Oltre al magico e fantasioso carrello trasportatore della metafora, il laboratorio che fabbrica il sogno di Giuseppe dovrà disporre di altre strumentazioni e, in particolare, di un’ampia scaffalatura che ospiti i banchi di memoria, di una basica attitudine narrativa e di un aggeggio che consenta la traduzione delle immagini in parole e delle parole in immagini.
Il sogno narrato nel presente assembla liberamente nella scena brandelli di passato. Dunque il laboratorio di Giuseppe dovrà disporre di tutti i tipi di memoria che conosciamo: della memoria a breve che, come fornitrice di resti diurni era già il primo fornitore del sogno freudiano, di quella a lungo temine perché il sogno tesse le sue storie senza rispetto del calendario e della cronologia, ma anche della memoria semantica ed episodica e soprattutto anche del gran calderone oscuro della memoria implicita. Quando siamo intenti a rievocare qualcosa a livello semantico o episodico (e accade di norma nel sogno) sappiamo che stiamo ricordando qualcosa; ciò che non accade, invece, nel caso della memoria implicita. Con la memoria semantica siamo in grado di rievocare dati e informazioni, persino sequenze intricate di collegamenti logici, mentre con quella episodica siamo soliti abitare un ricordo come in un effettivo viaggio nel tempo con la rievocazione di situazioni e vissuti soggettivi emozionalmente marcati e di rivissuti scenici e sensoriali e forse somato-sensoriali. Inoltre nell’ambito di questo tipo di esperienza il nostro vissuto può essere evocato da osservatore (come se io assistessi alla riproposizione della scena guardandola dall’esterno) oppure da partecipante, (cioè dall’interno e in genere con una più intensa partecipazione emotiva). Tutte evenienze mnestiche che siamo abituati a riscontrare nei sogni narrati, in cui però ha particolare rilevanza la più sotterranea e meno facilmente identificabile attivazione della memoria implicita.
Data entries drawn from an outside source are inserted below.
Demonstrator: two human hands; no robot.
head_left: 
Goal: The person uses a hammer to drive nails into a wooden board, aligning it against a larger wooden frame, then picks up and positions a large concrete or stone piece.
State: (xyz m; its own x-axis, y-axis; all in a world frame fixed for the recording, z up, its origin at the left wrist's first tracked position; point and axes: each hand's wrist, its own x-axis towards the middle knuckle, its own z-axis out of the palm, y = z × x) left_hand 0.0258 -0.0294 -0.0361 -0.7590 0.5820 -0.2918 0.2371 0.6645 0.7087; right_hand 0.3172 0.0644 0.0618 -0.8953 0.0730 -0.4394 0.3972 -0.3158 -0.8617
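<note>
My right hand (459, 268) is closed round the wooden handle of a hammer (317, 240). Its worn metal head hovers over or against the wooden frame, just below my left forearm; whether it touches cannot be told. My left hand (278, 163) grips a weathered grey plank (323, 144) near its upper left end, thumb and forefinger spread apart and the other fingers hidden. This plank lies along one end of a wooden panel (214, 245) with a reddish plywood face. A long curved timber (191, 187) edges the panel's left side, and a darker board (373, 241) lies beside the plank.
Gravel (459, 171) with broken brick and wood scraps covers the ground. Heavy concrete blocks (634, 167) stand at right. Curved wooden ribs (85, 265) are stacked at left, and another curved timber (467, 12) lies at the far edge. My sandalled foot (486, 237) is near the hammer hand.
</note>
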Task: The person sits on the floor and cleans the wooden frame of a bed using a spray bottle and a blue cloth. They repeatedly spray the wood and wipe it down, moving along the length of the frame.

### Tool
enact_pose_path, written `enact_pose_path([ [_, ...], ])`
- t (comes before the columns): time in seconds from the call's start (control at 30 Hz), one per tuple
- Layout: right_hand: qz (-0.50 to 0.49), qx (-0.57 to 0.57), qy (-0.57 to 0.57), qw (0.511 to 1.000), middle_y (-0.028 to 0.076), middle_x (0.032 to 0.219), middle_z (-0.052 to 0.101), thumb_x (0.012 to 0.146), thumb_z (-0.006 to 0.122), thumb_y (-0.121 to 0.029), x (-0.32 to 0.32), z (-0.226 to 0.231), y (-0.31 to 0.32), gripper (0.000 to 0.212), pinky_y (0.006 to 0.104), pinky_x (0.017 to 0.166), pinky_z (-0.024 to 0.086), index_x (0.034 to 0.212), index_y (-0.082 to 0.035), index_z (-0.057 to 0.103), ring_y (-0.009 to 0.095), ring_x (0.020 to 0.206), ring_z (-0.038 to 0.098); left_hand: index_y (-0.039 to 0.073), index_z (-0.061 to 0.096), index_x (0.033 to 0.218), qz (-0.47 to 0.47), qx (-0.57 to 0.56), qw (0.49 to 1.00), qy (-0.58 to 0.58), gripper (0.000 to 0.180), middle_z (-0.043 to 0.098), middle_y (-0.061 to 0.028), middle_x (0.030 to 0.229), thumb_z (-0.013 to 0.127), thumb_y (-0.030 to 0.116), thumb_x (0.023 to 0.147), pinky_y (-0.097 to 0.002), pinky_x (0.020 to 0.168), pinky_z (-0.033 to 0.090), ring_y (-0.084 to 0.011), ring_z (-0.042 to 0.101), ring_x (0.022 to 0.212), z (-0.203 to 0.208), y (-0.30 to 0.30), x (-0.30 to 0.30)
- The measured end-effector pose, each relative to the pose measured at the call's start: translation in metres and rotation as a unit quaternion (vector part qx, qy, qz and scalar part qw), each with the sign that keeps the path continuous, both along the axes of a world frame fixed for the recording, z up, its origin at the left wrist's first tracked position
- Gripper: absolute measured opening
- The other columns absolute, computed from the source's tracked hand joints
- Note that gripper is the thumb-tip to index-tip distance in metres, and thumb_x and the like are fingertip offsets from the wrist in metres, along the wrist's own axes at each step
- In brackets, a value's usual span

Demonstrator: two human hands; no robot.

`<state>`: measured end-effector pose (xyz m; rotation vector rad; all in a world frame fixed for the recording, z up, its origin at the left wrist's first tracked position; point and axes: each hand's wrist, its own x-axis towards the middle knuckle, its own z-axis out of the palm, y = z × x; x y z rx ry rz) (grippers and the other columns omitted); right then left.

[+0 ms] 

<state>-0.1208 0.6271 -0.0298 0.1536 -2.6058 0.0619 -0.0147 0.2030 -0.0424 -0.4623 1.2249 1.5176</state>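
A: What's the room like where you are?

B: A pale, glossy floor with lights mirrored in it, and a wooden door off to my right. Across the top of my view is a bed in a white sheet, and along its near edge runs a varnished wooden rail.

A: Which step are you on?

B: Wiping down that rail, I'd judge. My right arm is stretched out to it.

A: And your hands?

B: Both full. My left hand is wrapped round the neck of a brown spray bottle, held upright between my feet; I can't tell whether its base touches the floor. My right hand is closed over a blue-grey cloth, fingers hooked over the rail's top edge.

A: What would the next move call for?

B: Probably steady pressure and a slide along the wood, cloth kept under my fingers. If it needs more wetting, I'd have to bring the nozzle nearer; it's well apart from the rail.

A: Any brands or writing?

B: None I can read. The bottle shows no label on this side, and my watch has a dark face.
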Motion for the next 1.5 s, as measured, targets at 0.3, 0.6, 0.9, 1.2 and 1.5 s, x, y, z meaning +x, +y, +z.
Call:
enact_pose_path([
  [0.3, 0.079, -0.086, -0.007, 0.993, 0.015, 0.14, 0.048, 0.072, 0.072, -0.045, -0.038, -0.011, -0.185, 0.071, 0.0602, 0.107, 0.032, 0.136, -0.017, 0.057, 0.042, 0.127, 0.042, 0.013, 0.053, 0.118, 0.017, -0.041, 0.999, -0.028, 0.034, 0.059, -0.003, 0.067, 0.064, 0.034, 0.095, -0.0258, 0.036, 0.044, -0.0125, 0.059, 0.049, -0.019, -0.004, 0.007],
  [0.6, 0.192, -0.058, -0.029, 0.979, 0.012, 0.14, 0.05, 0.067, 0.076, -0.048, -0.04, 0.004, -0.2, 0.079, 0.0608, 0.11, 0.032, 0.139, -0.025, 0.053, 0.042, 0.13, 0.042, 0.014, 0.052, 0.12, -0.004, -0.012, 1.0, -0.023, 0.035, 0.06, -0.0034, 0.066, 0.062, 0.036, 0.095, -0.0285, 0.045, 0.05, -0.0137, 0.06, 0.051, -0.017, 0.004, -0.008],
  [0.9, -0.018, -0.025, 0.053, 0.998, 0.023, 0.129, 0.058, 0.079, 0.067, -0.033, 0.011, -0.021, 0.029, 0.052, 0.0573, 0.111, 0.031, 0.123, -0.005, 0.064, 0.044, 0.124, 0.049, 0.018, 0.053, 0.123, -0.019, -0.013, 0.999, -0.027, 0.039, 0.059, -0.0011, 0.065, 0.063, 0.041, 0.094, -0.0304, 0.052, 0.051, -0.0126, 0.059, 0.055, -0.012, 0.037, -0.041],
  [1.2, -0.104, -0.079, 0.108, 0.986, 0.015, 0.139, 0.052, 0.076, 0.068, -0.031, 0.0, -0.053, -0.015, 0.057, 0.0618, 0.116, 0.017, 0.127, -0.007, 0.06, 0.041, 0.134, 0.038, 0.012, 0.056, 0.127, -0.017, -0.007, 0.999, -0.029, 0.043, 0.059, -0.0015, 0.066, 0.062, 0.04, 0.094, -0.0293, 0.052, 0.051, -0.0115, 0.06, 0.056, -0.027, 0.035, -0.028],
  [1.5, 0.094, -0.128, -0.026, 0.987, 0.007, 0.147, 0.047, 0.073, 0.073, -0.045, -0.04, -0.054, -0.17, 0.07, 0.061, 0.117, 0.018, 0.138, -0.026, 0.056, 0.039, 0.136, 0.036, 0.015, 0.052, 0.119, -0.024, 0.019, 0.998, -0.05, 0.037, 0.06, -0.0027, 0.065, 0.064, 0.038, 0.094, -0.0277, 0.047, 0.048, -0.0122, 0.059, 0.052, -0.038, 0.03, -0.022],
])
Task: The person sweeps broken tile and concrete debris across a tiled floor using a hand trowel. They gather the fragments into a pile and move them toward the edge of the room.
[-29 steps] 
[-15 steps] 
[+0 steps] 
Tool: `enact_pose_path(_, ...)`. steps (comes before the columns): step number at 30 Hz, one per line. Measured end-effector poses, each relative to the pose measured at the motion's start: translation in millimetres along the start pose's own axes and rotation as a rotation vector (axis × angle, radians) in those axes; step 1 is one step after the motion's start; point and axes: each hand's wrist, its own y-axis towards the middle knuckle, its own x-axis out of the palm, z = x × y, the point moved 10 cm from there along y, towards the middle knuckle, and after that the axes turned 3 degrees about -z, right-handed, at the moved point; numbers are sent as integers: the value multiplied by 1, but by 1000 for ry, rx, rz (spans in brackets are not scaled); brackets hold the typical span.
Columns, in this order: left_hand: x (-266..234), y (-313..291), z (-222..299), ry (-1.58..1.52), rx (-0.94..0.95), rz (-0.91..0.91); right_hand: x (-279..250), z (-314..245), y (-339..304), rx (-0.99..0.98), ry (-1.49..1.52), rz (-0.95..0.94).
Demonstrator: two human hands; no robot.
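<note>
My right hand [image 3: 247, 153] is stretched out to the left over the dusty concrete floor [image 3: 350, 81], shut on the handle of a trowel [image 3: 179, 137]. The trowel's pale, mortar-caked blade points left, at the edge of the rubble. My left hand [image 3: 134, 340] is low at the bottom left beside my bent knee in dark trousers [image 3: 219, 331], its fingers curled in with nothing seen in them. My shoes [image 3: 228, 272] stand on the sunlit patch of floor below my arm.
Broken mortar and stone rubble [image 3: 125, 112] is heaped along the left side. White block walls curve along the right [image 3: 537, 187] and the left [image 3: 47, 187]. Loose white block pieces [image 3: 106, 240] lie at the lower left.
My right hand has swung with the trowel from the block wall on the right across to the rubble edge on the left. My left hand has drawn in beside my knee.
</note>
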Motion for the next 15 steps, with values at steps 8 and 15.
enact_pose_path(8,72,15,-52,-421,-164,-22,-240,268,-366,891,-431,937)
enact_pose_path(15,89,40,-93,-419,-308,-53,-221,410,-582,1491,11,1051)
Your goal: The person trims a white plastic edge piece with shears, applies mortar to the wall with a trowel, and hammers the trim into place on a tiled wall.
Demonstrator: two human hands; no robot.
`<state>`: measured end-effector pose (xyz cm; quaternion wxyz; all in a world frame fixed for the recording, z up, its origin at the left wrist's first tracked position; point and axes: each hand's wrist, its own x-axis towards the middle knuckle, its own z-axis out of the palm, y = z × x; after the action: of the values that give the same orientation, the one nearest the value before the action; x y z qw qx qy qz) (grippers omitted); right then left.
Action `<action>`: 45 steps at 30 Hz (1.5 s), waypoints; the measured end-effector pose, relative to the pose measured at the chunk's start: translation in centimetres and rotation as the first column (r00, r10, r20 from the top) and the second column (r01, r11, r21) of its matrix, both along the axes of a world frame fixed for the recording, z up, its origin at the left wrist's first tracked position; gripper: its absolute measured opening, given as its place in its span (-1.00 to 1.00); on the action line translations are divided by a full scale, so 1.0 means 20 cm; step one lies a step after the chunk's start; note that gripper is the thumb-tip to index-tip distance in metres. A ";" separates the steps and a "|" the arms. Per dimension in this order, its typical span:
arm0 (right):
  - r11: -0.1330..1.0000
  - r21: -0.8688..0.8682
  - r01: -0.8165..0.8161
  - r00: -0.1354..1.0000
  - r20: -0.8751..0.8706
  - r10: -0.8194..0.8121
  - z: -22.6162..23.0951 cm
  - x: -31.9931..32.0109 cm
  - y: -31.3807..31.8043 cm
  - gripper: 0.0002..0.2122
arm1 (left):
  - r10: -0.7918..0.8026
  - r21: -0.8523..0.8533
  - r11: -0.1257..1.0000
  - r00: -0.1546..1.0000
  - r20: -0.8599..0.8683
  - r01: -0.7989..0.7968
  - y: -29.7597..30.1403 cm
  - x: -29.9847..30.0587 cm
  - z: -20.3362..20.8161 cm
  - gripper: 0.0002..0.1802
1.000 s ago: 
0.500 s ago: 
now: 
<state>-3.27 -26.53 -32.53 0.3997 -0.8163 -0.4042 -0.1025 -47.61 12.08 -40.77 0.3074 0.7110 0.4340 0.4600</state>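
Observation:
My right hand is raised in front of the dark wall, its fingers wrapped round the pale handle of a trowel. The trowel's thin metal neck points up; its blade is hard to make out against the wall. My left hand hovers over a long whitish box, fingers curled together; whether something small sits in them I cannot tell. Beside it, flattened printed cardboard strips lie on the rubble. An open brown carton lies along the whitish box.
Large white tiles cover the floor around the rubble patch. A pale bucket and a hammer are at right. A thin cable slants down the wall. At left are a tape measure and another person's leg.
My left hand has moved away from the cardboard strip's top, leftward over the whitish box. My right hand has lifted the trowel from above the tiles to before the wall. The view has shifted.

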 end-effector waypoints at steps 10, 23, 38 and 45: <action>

La riattivazione dei ricordi impliciti è spesso influenzata da fattori dell’ambiente interno o esterno. Quando è presente un isomorfismo tra la situazione attuale e quella ricordata si parla di ecforia che dipende dalle caratteristiche dello stimolo scatenante e dalle modalità con cui tale rappresentazione è stata registrata nella memoria. A questo effetto è legato il fatto che il richiamo di ricordi espliciti è facilitato quando le condizioni in cui ci troviamo sono simili (dal punto di vista interno o esterno) a quelle che erano presenti al momento della registrazione del ricordo. La memoria esplicita è cioè contesto-dipendente. Talvolta però possiamo avere un ricordo di un avvenimento senza tuttavia avvertire alcuno stimolo scatenante. In alcuni casi una breve analisi rende possibile trovare in qualche analogia o isomorfismo tale configurazione scatenante. È anche possibile avere tuttavia una netta sensazione ecforica e di stare dunque viaggiando mentalmente nel nostro passato anche se in realtà quell’avvenimento non si è mai verificato. Una esperienza ecforica è più o meno ricca in relazione alla complessità degli stimoli che l’hanno stimolata e che possono dare origine a una cascata associativa, ma anche l’ecforia iniziale può essere seguita da una ulteriore cascata di legami associativi determinati sia dal contenuto del ricordo che dalla situazione attuale. Ciò che, in generale, porta a un rimodellamento costante dei ricordi.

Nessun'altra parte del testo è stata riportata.